O modelo biopsicossocial é o paradigma que sustenta a CIF, classificação da Organização Mundial da Saúde de 2001, e que o direito brasileiro incorporou com força de norma. A Lei Brasileira de Inclusão (Lei 13.146/2015, art. 2º) define pessoa com deficiência como aquela que tem impedimento de longo prazo que, em interação com uma ou mais barreiras, pode obstruir sua participação plena e efetiva na sociedade em igualdade de condições. A avaliação da deficiência, quando necessária, é biopsicossocial, realizada por equipe multiprofissional, e considera os impedimentos, os fatores socioambientais e pessoais, a limitação no desempenho de atividades e a restrição de participação.
O contraste é com o modelo puramente biomédico, em que a deficiência era atributo da doença: bastava o diagnóstico e um juízo clínico global. No modelo biopsicossocial, o diagnóstico é o ponto de partida de uma análise que precisa atravessar o corpo, a atividade e o contexto. A mesma lesão medular resulta em participações muito diferentes conforme o ambiente construído, o trabalho exercido e os apoios existentes, e é essa interação que a avaliação tem de descrever.
Por que importa no processo
Porque o modelo mudou o que se considera prova suficiente. Onde a lei exige avaliação biopsicossocial, o atestado diagnóstico deixou de bastar: a demonstração precisa alcançar atividade e participação, com descrição do que a pessoa realiza e das barreiras que enfrenta. Isso vale para a avaliação de deficiência em suas várias sedes e alcança a discussão de capacidade civil, em que a mesma lei deslocou o eixo: a capacidade é a regra, a curatela é excepcional e proporcional, e o que se avalia é o que a pessoa compreende, decide e administra, não o nome da sua doença.

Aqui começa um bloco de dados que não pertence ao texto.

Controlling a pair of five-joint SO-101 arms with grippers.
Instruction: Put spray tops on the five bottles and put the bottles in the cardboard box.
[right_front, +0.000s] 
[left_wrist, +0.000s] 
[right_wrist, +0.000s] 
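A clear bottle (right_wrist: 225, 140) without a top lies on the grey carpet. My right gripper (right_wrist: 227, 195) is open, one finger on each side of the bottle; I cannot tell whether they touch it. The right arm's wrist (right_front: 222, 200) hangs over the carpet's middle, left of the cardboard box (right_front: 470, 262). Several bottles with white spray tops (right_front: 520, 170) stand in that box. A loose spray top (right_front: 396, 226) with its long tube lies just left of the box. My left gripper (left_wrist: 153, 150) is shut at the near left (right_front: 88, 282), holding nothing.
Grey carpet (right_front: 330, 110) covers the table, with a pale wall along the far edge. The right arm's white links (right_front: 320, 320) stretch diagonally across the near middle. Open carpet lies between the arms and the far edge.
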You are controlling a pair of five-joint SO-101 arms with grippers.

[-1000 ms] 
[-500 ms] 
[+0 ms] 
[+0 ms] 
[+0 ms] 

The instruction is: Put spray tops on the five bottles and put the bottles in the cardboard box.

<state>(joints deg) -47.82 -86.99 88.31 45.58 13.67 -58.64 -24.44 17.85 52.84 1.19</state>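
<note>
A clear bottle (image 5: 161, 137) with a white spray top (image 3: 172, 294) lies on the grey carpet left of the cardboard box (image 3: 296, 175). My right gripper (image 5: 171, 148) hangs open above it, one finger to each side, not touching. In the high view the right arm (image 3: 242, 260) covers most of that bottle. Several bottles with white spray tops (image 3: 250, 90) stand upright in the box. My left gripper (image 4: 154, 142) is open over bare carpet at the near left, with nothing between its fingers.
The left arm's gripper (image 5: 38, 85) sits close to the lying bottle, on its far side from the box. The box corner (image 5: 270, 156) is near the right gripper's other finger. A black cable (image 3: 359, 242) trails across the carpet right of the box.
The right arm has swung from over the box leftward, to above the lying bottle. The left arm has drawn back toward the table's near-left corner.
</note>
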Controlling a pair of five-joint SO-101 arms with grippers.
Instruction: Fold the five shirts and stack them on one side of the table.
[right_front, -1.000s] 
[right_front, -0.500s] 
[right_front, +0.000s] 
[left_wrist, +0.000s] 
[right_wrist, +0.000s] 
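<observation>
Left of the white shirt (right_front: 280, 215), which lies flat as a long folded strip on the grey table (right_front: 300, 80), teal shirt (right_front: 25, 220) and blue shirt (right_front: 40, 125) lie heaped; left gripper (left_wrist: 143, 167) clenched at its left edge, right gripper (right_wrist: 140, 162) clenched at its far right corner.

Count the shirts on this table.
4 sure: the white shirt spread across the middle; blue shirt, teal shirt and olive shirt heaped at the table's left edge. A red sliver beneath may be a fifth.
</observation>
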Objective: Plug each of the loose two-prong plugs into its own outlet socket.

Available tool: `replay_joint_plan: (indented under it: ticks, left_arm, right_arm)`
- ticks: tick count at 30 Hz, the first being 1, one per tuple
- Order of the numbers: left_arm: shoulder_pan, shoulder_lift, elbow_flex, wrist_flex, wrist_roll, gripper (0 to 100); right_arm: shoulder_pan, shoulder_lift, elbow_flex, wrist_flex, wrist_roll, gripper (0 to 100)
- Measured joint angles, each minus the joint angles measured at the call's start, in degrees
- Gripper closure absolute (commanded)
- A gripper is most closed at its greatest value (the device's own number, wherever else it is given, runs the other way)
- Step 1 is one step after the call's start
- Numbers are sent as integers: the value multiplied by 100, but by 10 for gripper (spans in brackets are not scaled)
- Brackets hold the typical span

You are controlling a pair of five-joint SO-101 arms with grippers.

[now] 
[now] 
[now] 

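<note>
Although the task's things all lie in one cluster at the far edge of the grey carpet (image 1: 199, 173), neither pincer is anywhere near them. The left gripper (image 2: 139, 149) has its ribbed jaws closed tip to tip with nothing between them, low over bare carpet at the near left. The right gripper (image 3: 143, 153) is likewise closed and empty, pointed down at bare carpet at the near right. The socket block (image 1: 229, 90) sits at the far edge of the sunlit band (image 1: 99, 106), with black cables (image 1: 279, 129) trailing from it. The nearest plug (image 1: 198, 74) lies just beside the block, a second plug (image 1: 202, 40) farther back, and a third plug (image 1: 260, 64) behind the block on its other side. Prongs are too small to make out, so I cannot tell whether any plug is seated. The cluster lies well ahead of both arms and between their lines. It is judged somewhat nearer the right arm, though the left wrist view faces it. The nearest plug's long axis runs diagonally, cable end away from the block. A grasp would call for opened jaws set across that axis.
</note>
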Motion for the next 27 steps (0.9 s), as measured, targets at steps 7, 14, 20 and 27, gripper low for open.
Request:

Para o processo, a consequência prática é dupla. Documento técnico alinhado ao modelo descreve funcionalidade por domínios, nomeia barreiras e apoios, e conecta cada conclusão a uma atividade observável: é verificável, e por isso pesa. Documento que apenas carimba o diagnóstico e conclui pela deficiência, ou pela incapacidade, está metodologicamente defasado em relação à norma, e essa defasagem é arguível por qualquer polo. Instrumentos estruturados como o IF-Br existem exatamente para operacionalizar essa exigência.
O erro frequente
Reduzir o modelo a uma palavra de efeito. Petições e laudos que invocam “avaliação biopsicossocial” e seguem raciocinando pelo modelo antigo, do diagnóstico direto à conclusão, usam o rótulo sem o método. O erro oposto é igualmente comum: supor que o modelo sempre amplia o reconhecimento da deficiência. Ele qualifica a análise nos dois sentidos, porque impedimento sem barreira relevante pode não configurar restrição de participação, e barreira intensa pode configurá-la em quadro clínico aparentemente leve. O modelo não escolhe lado. Ele exige que a conclusão, qualquer que seja, esteja demonstrada na interação entre corpo e contexto.